TO DO: The material below is to be copied exactly from the line with "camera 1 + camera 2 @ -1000" up to and including the line with "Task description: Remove", with nothing else kept and no pictures.

GIVEN DATA:
# # # # #

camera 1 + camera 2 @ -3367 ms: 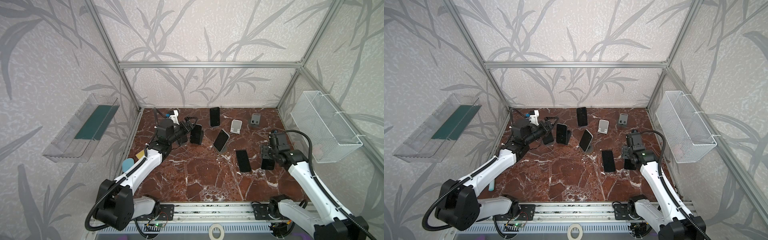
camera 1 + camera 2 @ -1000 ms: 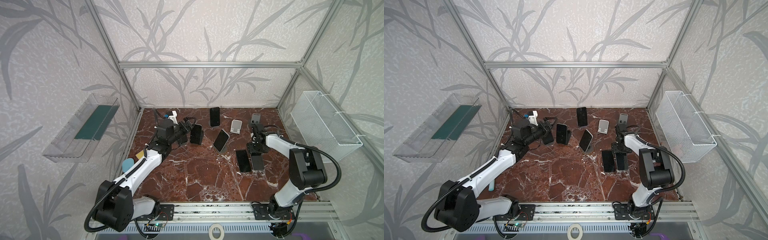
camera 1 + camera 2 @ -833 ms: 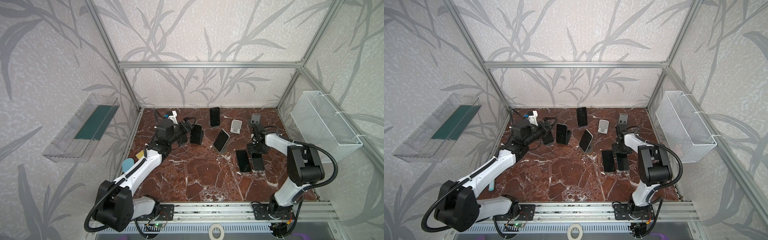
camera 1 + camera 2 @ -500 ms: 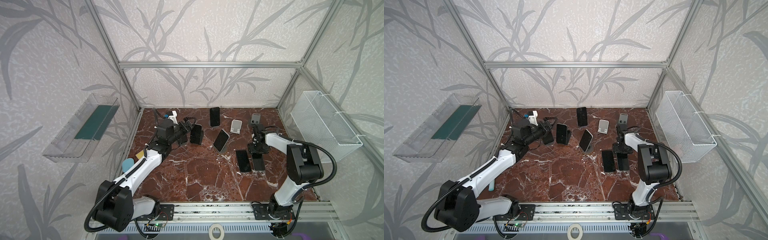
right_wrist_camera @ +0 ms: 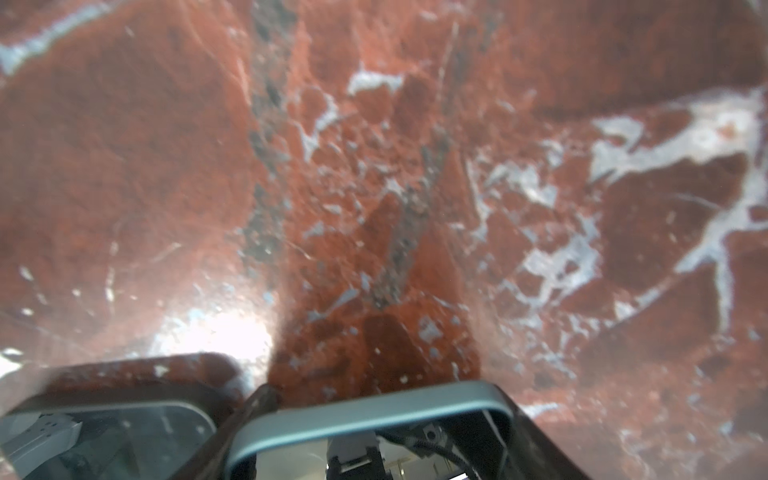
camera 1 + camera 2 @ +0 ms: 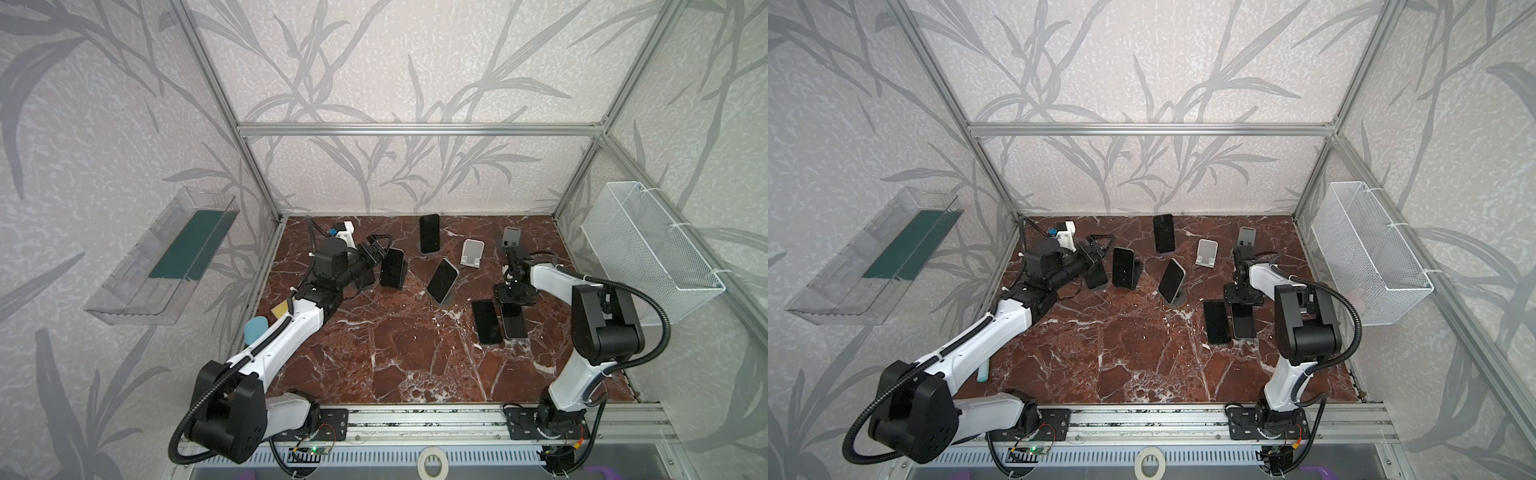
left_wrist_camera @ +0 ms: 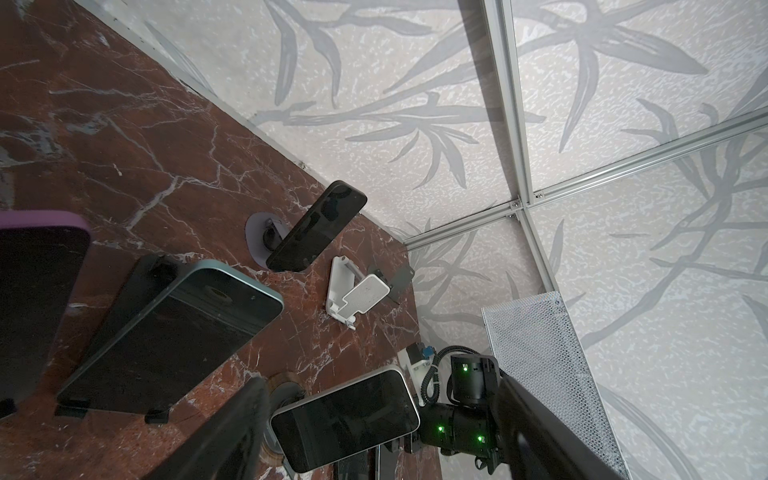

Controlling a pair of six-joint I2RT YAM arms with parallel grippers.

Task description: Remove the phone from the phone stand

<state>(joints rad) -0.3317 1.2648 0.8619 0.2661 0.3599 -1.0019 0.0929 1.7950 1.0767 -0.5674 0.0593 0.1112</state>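
Left end effector [image 6: 377, 257]: jaws spread wide, empty, near phone [image 6: 392, 267] leaning on black stand [image 7: 145, 282]. Centre: second phone [image 6: 443, 280] on round stand [image 6: 445, 300]. Right end effector [image 6: 514, 303] straddles end of grey-rimmed phone [image 6: 514, 323] lying flat on marble worktop [image 6: 395, 353] (grip or mere contact: cannot tell).

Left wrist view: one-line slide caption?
Teal-edged phone, dark phone and silver phone lean on stands; the white stand sits empty.

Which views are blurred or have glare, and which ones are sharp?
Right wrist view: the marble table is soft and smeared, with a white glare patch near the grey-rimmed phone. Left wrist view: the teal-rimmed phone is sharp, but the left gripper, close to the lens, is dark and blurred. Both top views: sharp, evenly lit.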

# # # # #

RESULT OF THIS EXERCISE:
camera 1 + camera 2 @ -1000 ms: 
camera 1 + camera 2 @ -833 ms: 
camera 1 + camera 2 @ -500 ms: 
right_wrist_camera @ +0 ms: 
camera 1 + camera 2 @ +0 ms: 
left_wrist_camera @ +0 ms: 

Controlling a pair of six-joint I2RT YAM arms with parallel grippers.

Task description: Remove the phone from the phone stand

This answer is complete.